**ABOUT THIS TASK:**
Wherever a picture appears in the data below, omit it, and restate everything else word for word.

**RECORDED INFORMATION:**
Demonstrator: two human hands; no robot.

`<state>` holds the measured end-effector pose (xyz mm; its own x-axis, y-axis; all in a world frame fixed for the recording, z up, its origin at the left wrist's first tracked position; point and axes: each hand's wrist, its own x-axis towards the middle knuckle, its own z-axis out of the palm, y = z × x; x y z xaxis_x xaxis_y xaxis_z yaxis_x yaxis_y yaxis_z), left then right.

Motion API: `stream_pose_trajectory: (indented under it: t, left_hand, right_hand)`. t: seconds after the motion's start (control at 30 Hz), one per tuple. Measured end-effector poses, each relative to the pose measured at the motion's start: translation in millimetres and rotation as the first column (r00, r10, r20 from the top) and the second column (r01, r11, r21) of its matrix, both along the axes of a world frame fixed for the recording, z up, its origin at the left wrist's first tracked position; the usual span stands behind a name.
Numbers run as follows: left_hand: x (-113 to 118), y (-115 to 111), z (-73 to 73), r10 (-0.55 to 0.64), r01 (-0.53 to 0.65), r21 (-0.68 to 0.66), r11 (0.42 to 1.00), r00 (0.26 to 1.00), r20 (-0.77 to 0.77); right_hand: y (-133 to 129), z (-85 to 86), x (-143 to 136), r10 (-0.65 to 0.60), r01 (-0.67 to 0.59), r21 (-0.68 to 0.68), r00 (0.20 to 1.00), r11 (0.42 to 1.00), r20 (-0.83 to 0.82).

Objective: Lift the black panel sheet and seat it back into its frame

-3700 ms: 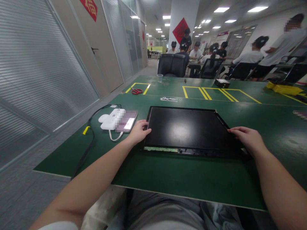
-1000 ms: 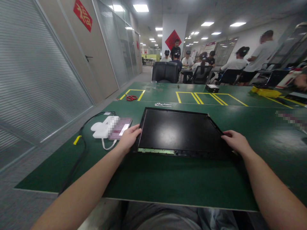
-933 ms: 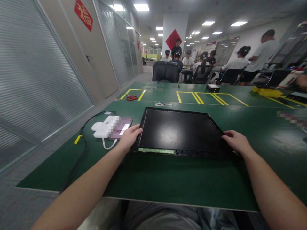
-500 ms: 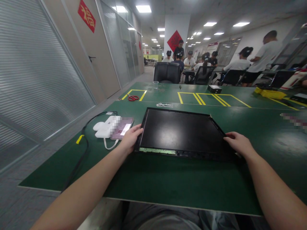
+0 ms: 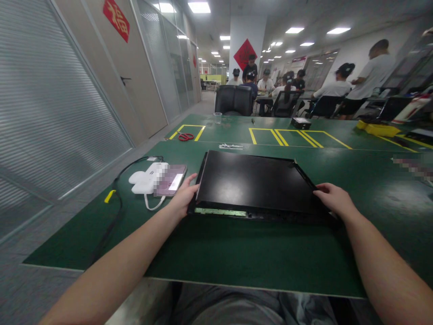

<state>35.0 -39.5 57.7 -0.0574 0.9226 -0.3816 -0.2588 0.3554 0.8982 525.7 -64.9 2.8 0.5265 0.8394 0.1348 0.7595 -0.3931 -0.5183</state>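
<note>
While the black rectangular screen panel (image 5: pixel 250 183) is lying on the green desk (image 5: pixel 253 253), the left hand (image 5: pixel 185 196) is gripping its left edge, fingers curled there, and the right hand's (image 5: pixel 333 198) fingers are pinching the right edge.

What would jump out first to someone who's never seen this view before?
Most likely the big black panel, in its dark frame on the green table, with the left hand and right hand at its two sides. Next, probably the red-handled scissors at the table's far left and the red diamond sign on the pillar behind.
</note>
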Motion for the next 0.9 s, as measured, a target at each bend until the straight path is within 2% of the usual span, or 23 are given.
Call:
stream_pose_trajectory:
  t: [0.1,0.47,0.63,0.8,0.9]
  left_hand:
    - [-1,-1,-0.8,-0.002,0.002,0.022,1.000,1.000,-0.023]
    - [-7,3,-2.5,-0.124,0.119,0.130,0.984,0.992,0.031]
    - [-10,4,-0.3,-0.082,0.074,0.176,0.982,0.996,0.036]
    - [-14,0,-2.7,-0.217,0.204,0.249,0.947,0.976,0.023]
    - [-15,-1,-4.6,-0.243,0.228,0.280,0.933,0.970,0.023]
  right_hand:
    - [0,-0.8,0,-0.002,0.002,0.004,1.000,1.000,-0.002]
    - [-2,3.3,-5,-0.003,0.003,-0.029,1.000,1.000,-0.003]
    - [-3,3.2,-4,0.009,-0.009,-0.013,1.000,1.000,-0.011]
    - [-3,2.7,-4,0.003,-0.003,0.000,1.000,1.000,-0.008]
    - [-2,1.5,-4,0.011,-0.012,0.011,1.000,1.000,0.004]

**RESPONSE AREA:**
Demonstrator: two human hands; no robot.

`<state>` holds the measured end-effector pose (xyz mm; its own x-axis, y-axis; all in a world frame fixed for the recording, z up, its origin at the left wrist's first tracked position; point and axes: each hand's wrist, its own x-axis towards the middle knuckle, its own z-axis out of the palm, y = z × x; x y z xaxis_x xaxis_y xaxis_z yaxis_x yaxis_y yaxis_z), left then right.

Motion API: `stream_pose_trajectory: (indented under it: t, left_hand, right_hand)`. t: seconds after the motion's start (control at 30 Hz), one per tuple. Measured end-effector poses, each relative to the pose measured at the motion's start: translation in millimetres and rotation as the first column (r00, r10, r20 from the top) and the second column (r01, r11, r21) of its matrix, both along the axes of a world frame fixed for the recording, z up, its origin at the left wrist's first tracked position; the usual span stands behind a name.
Numbers run as follows: left_hand: x (-113 to 118), y (-115 to 111), z (-73 to 73), r10 (-0.55 to 0.64), r01 (-0.53 to 0.65), r21 (-0.68 to 0.66), r11 (0.42 to 1.00), r00 (0.26 to 1.00), r20 (-0.77 to 0.77); right_hand: y (-133 to 129), z (-85 to 86), x (-143 to 136), r10 (-0.65 to 0.60), r01 (-0.67 to 0.59), r21 (-0.68 to 0.68), r00 (0.20 to 1.00), r11 (0.42 to 1.00), r20 (-0.83 to 0.82).

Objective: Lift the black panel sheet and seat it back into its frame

-3700 ms: 
-1000 ms: 
-933 ms: 
-500 ms: 
+0 ms: 

<state>35.0 -39.5 57.7 -0.0574 0.9226 -0.3816 -0.2588 0.3554 0.8982 525.7 -64.9 2.8 0.5265 0.8394 0.1348 0.7595 -0.3931 -0.5183</state>
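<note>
While the black rectangular screen panel (image 5: pixel 250 183) is lying on the green desk (image 5: pixel 253 253), the left hand (image 5: pixel 185 196) is gripping its left edge, fingers curled there, and the right hand's (image 5: pixel 333 198) fingers are pinching the right edge.

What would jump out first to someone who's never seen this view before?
Most likely the big black panel, in its dark frame on the green table, with the left hand and right hand at its two sides. Next, probably the red-handled scissors at the table's far left and the red diamond sign on the pillar behind.
</note>
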Motion for the next 0.9 s, as measured, a target at each bend until the straight path is within 2% of the usual span, or 23 are given.
Call:
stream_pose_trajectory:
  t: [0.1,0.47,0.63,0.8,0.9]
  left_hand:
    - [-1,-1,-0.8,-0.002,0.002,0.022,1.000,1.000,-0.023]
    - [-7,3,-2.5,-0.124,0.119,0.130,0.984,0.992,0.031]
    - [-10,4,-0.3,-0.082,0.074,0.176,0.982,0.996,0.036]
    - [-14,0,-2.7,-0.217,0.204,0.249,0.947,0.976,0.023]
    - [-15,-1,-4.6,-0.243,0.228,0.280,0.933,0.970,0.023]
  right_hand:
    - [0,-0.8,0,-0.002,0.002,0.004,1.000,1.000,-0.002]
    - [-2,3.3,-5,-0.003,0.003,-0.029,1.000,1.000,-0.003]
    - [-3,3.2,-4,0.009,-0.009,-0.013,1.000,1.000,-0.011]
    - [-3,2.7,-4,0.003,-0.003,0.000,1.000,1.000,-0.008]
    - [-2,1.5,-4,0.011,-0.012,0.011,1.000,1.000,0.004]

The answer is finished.